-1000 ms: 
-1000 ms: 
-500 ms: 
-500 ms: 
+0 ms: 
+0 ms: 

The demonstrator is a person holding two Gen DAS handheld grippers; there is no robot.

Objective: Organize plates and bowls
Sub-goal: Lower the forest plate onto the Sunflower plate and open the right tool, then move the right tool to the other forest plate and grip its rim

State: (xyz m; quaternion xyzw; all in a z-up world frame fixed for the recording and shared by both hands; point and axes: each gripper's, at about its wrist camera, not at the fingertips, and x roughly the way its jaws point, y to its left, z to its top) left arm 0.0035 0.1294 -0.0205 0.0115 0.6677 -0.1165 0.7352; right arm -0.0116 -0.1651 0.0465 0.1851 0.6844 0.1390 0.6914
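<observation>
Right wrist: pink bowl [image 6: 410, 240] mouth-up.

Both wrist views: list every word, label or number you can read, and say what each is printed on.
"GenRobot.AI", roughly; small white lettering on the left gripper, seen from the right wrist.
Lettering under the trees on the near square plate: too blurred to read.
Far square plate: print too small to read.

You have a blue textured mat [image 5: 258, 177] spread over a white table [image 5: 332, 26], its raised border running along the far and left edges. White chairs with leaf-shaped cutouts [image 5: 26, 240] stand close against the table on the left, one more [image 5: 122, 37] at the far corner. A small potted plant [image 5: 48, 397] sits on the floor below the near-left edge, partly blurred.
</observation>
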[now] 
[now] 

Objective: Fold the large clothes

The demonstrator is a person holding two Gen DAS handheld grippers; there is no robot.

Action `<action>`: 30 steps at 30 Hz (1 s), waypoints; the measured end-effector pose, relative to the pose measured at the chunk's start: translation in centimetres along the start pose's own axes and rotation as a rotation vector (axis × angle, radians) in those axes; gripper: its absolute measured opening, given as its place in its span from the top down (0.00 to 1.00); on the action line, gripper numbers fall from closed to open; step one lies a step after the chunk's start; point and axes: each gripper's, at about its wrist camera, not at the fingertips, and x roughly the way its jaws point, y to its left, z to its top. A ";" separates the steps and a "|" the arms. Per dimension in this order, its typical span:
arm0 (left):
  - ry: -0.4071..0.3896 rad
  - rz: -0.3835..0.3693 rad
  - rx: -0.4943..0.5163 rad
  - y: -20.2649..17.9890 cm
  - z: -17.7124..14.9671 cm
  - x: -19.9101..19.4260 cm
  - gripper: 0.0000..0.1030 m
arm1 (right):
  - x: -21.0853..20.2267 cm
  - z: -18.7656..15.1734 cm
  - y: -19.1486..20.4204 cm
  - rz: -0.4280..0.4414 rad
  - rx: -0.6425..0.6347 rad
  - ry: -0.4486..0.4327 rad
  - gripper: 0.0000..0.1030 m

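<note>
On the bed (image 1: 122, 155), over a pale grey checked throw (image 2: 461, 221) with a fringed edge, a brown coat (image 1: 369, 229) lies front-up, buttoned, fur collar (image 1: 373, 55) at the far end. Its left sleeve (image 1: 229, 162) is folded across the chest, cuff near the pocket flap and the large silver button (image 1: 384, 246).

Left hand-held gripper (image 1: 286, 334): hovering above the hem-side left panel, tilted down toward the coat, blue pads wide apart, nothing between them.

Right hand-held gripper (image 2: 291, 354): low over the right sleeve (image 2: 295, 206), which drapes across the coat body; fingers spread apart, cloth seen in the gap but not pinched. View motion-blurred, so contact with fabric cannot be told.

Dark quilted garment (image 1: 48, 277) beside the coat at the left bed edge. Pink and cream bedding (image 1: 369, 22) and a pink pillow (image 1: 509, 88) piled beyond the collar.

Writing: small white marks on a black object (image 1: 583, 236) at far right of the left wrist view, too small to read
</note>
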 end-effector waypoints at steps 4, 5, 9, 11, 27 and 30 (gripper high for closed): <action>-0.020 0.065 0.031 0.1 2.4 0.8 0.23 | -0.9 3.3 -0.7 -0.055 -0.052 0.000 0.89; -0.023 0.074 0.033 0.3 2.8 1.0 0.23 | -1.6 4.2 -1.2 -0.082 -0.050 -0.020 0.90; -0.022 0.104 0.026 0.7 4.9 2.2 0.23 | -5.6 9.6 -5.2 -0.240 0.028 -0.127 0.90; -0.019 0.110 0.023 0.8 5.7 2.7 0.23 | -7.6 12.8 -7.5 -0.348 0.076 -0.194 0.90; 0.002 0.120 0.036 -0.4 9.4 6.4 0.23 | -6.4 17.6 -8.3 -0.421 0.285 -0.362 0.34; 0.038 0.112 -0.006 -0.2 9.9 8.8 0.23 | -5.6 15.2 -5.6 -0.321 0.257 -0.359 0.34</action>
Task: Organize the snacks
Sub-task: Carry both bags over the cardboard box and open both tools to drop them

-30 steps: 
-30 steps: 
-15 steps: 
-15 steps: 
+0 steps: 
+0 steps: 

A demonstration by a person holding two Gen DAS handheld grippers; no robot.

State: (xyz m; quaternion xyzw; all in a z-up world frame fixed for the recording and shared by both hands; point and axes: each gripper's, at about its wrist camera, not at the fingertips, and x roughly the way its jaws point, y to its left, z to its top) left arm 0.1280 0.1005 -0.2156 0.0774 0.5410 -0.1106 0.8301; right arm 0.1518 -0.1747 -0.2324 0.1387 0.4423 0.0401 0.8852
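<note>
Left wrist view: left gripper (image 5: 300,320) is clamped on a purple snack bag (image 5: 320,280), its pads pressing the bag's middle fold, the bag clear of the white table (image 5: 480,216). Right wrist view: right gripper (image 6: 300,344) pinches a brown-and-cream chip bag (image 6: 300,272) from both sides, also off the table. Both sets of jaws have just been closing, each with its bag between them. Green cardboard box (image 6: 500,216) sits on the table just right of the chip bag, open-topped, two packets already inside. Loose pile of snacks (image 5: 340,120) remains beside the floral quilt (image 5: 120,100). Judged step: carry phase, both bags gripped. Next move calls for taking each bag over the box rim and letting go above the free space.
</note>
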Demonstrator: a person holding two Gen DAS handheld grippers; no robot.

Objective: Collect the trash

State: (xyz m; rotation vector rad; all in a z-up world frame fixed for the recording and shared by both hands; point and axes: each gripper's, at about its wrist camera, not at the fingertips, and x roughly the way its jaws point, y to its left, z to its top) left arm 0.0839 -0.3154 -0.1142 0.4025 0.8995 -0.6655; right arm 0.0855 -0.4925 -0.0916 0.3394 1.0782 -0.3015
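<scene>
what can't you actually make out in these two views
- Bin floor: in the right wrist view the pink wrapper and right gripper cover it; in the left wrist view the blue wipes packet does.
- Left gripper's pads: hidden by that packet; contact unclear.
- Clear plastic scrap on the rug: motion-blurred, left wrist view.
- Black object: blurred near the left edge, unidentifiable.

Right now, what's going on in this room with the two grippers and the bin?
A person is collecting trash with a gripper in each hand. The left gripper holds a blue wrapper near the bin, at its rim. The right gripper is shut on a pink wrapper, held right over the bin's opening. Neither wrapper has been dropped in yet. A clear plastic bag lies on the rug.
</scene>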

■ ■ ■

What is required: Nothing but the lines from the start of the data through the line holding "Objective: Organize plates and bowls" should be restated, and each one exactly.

Written response:
-1000 ms: 
-1000 ms: 
-500 ms: 
-500 ms: 
+0 ms: 
+0 ms: 

The demonstrator is a person holding two Gen DAS handheld grippers; there is no robot.

Objective: Organize plates and bowls

The work on this exercise has been completed.